In der vergangenen Woche hat die UBS eine Konferenz veranstaltet, auf der rund 80 Zentralbanker, sowie Vertreter von multilateralen Institutionen und Staatsfonds anwesend waren (typischerweise eine Person pro Institution). Die Teilnehmer wurden dabei auch nach ihrer Meinung zu wichtigen Themen befragt.

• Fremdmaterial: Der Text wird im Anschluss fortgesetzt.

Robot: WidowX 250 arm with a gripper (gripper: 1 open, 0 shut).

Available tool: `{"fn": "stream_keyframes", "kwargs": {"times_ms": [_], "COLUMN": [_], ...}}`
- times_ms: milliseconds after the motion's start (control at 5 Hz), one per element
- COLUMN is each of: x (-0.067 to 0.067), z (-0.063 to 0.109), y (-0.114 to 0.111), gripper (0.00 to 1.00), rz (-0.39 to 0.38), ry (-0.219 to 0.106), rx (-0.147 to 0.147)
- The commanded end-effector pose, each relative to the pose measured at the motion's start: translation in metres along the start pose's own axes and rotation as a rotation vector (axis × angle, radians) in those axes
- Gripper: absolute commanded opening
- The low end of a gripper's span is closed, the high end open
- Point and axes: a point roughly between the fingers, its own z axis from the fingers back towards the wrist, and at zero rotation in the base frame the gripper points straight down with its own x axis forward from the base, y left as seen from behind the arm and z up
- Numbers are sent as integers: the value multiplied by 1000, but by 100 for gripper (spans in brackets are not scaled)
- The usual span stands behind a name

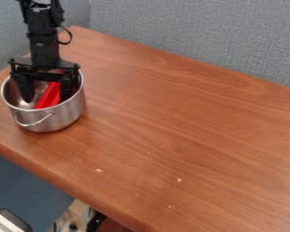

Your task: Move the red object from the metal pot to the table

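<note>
The metal pot [48, 116] stands near the left end of the table [184, 118]. Inside it the red object [48, 91] leans upright against the back wall, only partly visible behind the gripper's fingers. My gripper [44, 89] points straight down into the pot from above. Its jaws are open, one black finger [17, 82] on the left of the red object and the other on its right. I cannot tell whether the fingers touch the block.
A small whitish item [26, 105] lies in the pot's bottom left. A grey wall runs behind the table. The table's front edge runs diagonally from lower left toward the bottom; dark floor shows below it.
</note>
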Motion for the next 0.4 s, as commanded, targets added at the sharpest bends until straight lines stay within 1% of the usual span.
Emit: {"fn": "stream_keyframes", "kwargs": {"times_ms": [0, 200], "x": [13, 19], "z": [13, 11], "y": [4, 5], "gripper": [0, 0], "rz": [-12, -30], "ry": [-52, -51], "rx": [11, 13]}}
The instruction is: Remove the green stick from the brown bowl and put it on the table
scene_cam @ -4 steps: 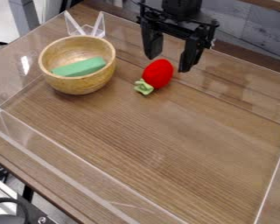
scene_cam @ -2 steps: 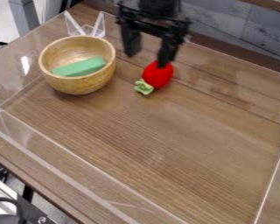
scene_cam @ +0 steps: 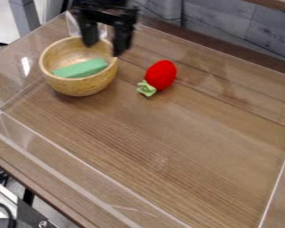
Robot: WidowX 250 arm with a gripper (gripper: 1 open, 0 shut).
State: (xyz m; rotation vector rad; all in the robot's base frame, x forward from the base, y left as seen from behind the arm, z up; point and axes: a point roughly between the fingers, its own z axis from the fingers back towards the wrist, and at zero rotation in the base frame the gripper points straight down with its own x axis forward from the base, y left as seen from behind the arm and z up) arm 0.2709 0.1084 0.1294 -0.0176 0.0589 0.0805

Über 40% zeigten sich überzeugt, dass innerhalb der nächsten fünf Jahre ein Land die Eurozone verlassen werde (alle Charts von FT-Alphaville).

Das größte Risiko für die Weltwirtschaft und die Finanzstabilität innerhalb der nächsten 12 Monate wird in einem Eurozonen-Exit gesehen (fast 40%), gefolgt von „Staatsbankrott eines Eurozonen-Landes“ und einer „harten Landung in China“.

Bei der Frage nach dem größten inflationären Risiko innerhalb der nächsten 12 Monate antwortete eine Mehrheit (36%), Deflation sei das größere Risiko. Dann folgen „lockere Geldpolitik“ und „nachhaltige Ölpreissteigerung“ (fast gleichauf mit „steigenden Nahrungsmittelpreisen“).

Gefragt nach dem stärksten „Mis-Pricing“ nannten über 40% die „Bund“-Renditen. Dann folgt die für zu flach gehaltene US-Zinsstruktur, auf dem dritten Platz liegen „zu niedrige Aktienbewertungen“.

Als größtes Risiko für die Weltwirtschaft auf Sicht der nächsten 25 Jahre wird der „Wettbewerb um Ressourcen“ genannt, gefolgt von „demographischer Wandel“ und „staalicher Regulierung“.